= Power sequencing =

Example power-up sequencing of three voltage sources

In electronic circuits that have multiple power supplies, power sequencing is the process of turning power supplies on or off in a particular order and in accordance with specific timing constraints, for the purpose of preventing conditions that could damage circuitry or cause improper operation.

In practice, a variety of methods are commonly used to control power sequencing. Such methods may incorporate fixed time delays, or use feedback from power supplies, or both to control power sequencing. Some power sequence controllers have fixed functionality, and others are programmable.

==Applications==

Many integrated circuits (ICs) and electronic systems have multiple power rails, meaning that they are powered by multiple voltage sources. For example, mixed signal ICs usually require separate power supplies for analog and digital circuitry, and may also have a separate power rail for digital I/O pins. Complex devices such as SOC and FPGA ICs usually require power from several voltage sources, with the latter sometimes having as many as ten or more rails. Electronic systems such as servers and industrial equipment also typically have multiple power rails.

==Purpose==

In multi-rail circuits, the rail voltages often must be applied or removed, or both, in a particular order to avoid circuit damage and abnormal operation. For example, incorrect power sequencing can trigger latch-ups that disrupt normal circuit operation and allow potentially destructive, high currents to flow. Improper sequencing can also cause ESD and input protection diodes to become forward-biased, resulting in abnormal current flows and interference with the startup operation of one or more power rails.

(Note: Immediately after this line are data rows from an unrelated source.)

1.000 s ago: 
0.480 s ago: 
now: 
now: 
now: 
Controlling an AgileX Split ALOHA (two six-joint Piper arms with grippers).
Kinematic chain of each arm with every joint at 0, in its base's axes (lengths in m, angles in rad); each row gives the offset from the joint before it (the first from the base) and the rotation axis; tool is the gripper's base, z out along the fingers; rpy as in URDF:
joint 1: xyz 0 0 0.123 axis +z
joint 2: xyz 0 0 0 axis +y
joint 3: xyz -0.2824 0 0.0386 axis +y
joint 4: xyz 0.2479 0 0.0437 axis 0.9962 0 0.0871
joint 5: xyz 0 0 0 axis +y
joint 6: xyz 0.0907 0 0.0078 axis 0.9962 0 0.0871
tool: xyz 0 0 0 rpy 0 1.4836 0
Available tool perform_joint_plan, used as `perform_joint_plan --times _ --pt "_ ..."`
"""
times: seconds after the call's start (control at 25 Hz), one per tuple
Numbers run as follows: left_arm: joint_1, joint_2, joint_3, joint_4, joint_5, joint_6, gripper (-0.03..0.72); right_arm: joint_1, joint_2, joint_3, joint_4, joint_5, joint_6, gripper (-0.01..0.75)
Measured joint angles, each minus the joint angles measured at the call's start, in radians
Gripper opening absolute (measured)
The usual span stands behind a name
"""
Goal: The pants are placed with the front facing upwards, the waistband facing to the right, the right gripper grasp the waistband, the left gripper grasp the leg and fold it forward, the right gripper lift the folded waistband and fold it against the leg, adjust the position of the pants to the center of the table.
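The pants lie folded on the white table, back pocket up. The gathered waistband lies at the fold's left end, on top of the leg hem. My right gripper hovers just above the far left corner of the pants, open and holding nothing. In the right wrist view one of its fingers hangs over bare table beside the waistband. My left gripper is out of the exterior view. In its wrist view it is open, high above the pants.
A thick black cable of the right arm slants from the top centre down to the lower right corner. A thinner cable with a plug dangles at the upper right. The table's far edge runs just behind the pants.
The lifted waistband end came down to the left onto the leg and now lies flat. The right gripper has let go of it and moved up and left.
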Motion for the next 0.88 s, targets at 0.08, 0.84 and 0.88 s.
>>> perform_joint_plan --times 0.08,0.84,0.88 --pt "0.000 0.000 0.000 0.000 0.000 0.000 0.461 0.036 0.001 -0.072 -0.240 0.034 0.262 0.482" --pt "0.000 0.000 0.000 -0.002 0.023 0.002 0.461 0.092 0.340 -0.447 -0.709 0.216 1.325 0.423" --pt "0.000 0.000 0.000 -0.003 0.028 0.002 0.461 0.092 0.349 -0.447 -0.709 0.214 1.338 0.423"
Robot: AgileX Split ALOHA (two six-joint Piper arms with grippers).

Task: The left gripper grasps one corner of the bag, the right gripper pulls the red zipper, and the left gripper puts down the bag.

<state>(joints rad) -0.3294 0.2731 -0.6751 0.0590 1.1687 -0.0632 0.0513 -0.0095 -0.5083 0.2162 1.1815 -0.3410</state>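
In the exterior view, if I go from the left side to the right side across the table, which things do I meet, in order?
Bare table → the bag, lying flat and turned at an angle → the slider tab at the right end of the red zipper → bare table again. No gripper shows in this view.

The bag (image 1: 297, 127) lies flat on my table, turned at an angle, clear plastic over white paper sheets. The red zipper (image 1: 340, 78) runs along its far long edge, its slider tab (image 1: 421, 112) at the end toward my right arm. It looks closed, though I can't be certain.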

Without power-up sequencing, multiple rails may simultaneously ramp up their voltages and, in the process, draw high inrush current from their common power source, causing it to limit its output current. This in turn can cause the rail voltages to fluctuate and plateau or become non-monotonic as they start up, resulting in unpredictable power sequencing and possibly preventing the rails from reaching their required voltages. In addition to circuit damage and reduced lifespan, incorrect power sequencing can cause initialization errors, invalid logic states and unstable operation.

==Implementation==

Various methods are used to implement power sequencing, but in general, the rails are energized or de-energized by enabling or disabling their associated voltage regulators, or by passing or blocking the regulator outputs with switching devices, in a predetermined order with controlled delays between the rail activations and deactivations.

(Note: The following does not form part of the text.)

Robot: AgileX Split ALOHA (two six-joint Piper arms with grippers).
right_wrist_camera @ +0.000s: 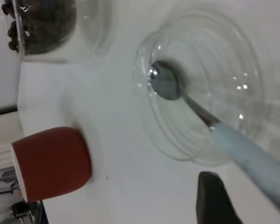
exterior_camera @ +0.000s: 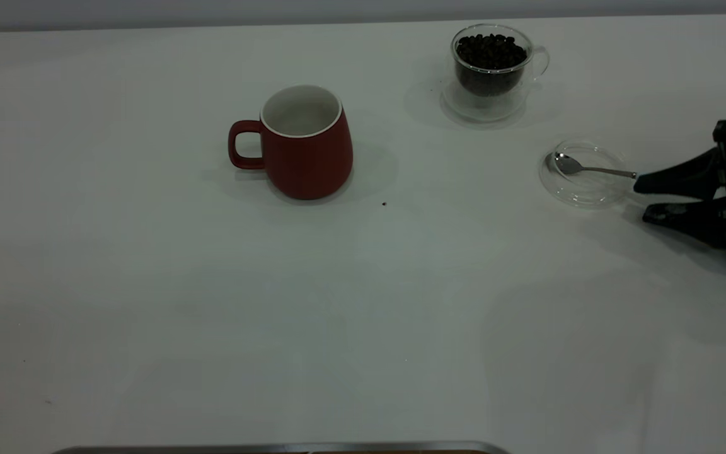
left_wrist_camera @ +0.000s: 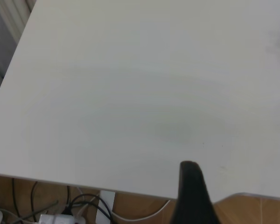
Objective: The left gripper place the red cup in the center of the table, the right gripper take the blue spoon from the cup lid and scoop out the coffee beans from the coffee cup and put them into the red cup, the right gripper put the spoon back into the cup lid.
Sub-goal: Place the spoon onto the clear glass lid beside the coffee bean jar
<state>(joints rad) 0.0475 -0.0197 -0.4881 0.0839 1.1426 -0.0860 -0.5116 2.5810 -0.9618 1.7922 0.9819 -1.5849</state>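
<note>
Both right gripper (exterior_camera: 640,200) fingers spread beside blue spoon (exterior_camera: 583,168) handle; cup lid (exterior_camera: 580,192) near table (exterior_camera: 363,302) edge.

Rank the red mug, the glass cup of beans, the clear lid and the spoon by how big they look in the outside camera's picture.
1. red cup
2. coffee cup, counting its wide base
3. cup lid, nearly as wide as the coffee cup, so those two are close
4. blue spoon, its handle hidden by the right gripper
</note>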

A control mechanism for power sequencing may employ feedback or it may run open loop. Some controllers monitor the rail voltages and enable or disable dependent rails when specific voltage thresholds have been reached. In contrast, some other controllers impose fixed time delays between successive rail activations and deactivations, turning dependent rails on or off without monitoring or considering the states of other rails. More complex controllers, which are often programmable, monitor the rail voltages and switch dependent rails on or off based on the states of other rails as well as time delays.

===Ramp rate===

When a rail is activated or deactivated, the voltage will ramp (rise or fall) at a rate that is determined by various factors, including the voltage source's peak output current, the impedance of the circuit it is powering (the load), and any residual voltage present on the rail. These factors typically differ from one rail to another, and consequently the voltage ramp rates (slew rates) of the rails also are usually different.

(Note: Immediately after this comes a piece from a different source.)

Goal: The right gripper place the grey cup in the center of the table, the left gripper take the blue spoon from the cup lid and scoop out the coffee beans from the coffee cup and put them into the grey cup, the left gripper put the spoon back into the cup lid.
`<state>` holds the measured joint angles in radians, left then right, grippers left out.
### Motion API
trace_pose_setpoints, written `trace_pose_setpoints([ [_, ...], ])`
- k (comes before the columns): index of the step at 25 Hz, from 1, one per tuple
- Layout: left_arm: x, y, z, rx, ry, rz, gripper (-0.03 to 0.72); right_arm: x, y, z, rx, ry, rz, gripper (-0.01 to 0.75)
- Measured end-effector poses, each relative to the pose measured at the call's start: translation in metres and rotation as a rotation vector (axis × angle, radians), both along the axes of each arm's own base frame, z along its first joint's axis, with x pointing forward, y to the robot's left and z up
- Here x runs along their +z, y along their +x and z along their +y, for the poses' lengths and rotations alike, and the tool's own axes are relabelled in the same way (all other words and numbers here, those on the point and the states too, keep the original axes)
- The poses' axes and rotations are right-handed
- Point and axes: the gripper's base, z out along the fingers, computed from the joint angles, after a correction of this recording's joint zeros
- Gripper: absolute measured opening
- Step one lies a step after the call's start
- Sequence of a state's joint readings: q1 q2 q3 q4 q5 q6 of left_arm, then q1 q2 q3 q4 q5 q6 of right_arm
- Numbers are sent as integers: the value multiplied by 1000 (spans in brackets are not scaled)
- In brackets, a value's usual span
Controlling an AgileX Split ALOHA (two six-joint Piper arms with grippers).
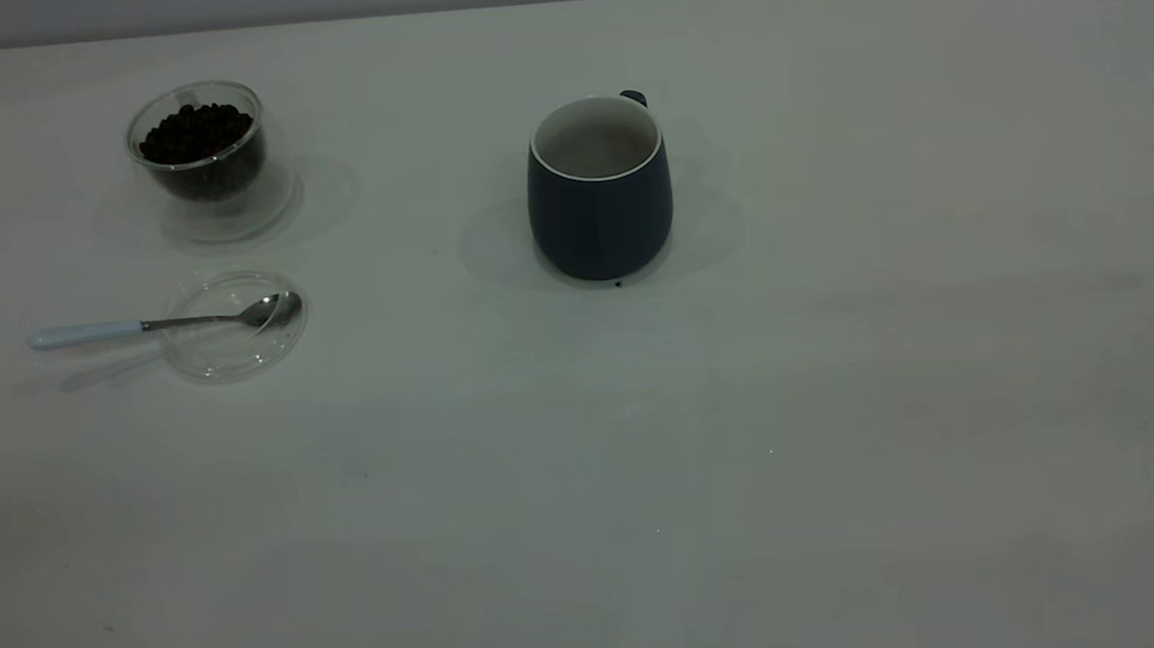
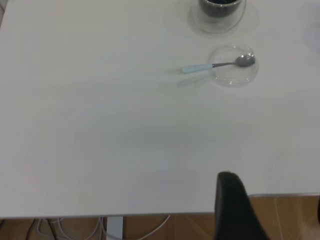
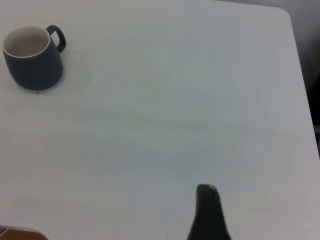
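The grey cup (image 1: 599, 190) stands upright near the table (image 1: 942, 392) centre in the exterior view, handle toward 12 o'clock, inside looks empty, so you can judge the placing step done or not needed. The coffee cup (image 1: 209, 158) sits far off at about 9–10 o'clock from the grey cup, coffee beans (image 1: 195, 134) heaped to near its rim. The cup lid (image 1: 233, 325) lies flat just at 6 o'clock of the coffee cup, apart from it. The blue spoon (image 1: 161, 323) rests across the lid, bowl on the lid's 3 o'clock side, handle sticking out past the rim toward 9 o'clock, lifted off the table. The left gripper (image 2: 235, 210) is back at the table's near edge, well apart from the spoon, holding nothing; only one finger shows, so you cannot tell open or closed. Same for the right gripper (image 3: 207, 212): well apart from the grey cup, empty, finger state unreadable. Step in hand looks like the spoon pickup. Next you need the left gripper over the pale handle, clear of the lid rim, pinching across it.
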<state>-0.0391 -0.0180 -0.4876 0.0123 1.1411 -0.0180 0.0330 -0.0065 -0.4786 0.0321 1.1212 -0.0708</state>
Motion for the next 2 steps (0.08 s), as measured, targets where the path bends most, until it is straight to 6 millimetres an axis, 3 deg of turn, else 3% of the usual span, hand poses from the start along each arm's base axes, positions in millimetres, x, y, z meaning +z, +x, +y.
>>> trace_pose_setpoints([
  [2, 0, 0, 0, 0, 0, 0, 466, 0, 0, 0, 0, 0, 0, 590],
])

Power sequencing must account for differences between the voltage ramp rates of the rails while they are powering up or down, because such differences can effectively alter the power sequence. For example, consider a system with two power rails, V_{CC1} and V_{CC2}, in which the V_{CC1} voltage is required to always be higher than V_{CC2}. If V_{CC2} has a faster ramp-up rate than V_{CC1}, a sequence timing violation can occur even if V_{CC1} is turned on before V_{CC2}, as shown below. A commonly used method for avoiding this is to monitor V_{CC1} and, upon V_{CC1} reaching a level that exceeds the V_{CC2} target voltage, turn on V_{CC2}.

Power sequence timing violation due to different ramp rates. V_{CC2} is turned on after V_{CC1}, but its faster ramp rate causes it to briefly exceed V_{CC1}.
Correct sequencing for supplies with different ramp rates

===Daisy-chained regulators===

Many voltage regulators provide an enable (EN) input signal and a power good (PG) output signal that can be used to facilitate power-up sequencing. Such regulators are commonly connected in a daisy-chain so that the PG output of each regulator drives the EN input of the next regulator in the chain, as shown below.

Simplified schematic diagram of three daisy-chained voltage regulators. Each regulator, upon reaching its target output voltage, asserts its PG output, thus enabling the next regulator in the chain.
Timing diagram showing power-up sequencing of three daisy-chained regulators

Each regulator is turned on when its EN input exceeds a specific threshold voltage. When its output voltage has ramped up to its target voltage range, a regulator will assert its PG output, which in turn enables the next regulator in the chain. When the last regulator in the chain reaches its target voltage range, it activates its PG output and thus indicates power sequencing has completed and all rails are operating at their target voltages.

Daisy-chained regulators provide a cost-effective and simple method for controlling power-up sequencing, but generally do not support power-down sequencing.